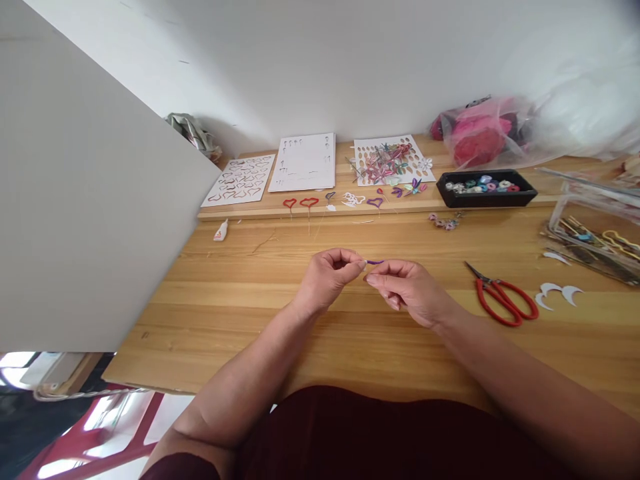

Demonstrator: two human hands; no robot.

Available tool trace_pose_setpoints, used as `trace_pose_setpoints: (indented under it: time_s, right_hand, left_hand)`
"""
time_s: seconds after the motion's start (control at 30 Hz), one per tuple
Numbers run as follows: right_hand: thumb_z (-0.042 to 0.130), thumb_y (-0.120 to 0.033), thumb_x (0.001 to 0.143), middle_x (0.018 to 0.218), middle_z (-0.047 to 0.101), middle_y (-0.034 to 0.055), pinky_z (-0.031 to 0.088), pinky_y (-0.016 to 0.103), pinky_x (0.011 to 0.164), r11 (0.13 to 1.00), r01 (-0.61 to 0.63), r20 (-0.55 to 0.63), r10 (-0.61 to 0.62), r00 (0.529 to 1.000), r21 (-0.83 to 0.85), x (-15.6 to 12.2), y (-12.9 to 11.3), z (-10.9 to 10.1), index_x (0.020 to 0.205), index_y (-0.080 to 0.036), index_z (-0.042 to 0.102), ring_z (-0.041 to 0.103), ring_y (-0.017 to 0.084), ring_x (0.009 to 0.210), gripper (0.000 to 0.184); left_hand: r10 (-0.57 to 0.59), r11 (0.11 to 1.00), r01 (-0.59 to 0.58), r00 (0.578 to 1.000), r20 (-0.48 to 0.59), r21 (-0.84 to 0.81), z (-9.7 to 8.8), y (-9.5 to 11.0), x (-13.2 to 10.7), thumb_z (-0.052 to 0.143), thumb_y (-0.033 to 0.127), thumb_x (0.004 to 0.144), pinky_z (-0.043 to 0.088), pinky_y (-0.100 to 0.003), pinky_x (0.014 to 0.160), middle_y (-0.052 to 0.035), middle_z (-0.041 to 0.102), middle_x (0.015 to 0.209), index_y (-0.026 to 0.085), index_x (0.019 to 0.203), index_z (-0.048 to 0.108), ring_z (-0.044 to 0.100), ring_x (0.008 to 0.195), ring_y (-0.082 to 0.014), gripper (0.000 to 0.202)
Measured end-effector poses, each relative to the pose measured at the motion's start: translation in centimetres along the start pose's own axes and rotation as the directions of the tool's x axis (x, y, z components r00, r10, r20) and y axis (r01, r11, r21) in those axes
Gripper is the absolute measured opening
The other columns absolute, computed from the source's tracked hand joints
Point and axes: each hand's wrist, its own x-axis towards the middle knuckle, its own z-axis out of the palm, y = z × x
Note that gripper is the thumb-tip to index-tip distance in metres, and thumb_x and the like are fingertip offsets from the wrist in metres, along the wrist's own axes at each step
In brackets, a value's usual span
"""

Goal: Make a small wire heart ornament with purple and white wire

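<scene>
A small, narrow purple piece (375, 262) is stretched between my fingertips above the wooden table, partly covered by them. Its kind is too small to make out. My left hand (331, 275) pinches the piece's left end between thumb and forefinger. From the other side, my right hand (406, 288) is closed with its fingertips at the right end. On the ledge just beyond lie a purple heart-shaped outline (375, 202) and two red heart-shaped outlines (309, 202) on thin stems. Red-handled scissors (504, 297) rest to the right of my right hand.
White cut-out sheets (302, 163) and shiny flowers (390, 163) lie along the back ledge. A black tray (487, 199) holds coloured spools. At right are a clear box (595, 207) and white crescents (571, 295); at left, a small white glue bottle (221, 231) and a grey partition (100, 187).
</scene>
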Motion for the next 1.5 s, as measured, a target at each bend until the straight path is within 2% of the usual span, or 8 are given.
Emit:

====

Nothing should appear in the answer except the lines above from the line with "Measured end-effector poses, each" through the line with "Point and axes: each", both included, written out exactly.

Measured end-effector poses, each relative to the pose measured at the motion's start: translation in centimetres along the start pose's own axes and rotation as the directions of the tool's x axis (x, y, z components r00, r10, r20) and y axis (r01, r11, r21) in those axes
Gripper is the absolute measured opening
The other columns absolute, computed from the source's tracked hand joints
Point and axes: each hand's wrist, its own x-axis towards the middle knuckle, its own z-axis out of the palm, y = z × x

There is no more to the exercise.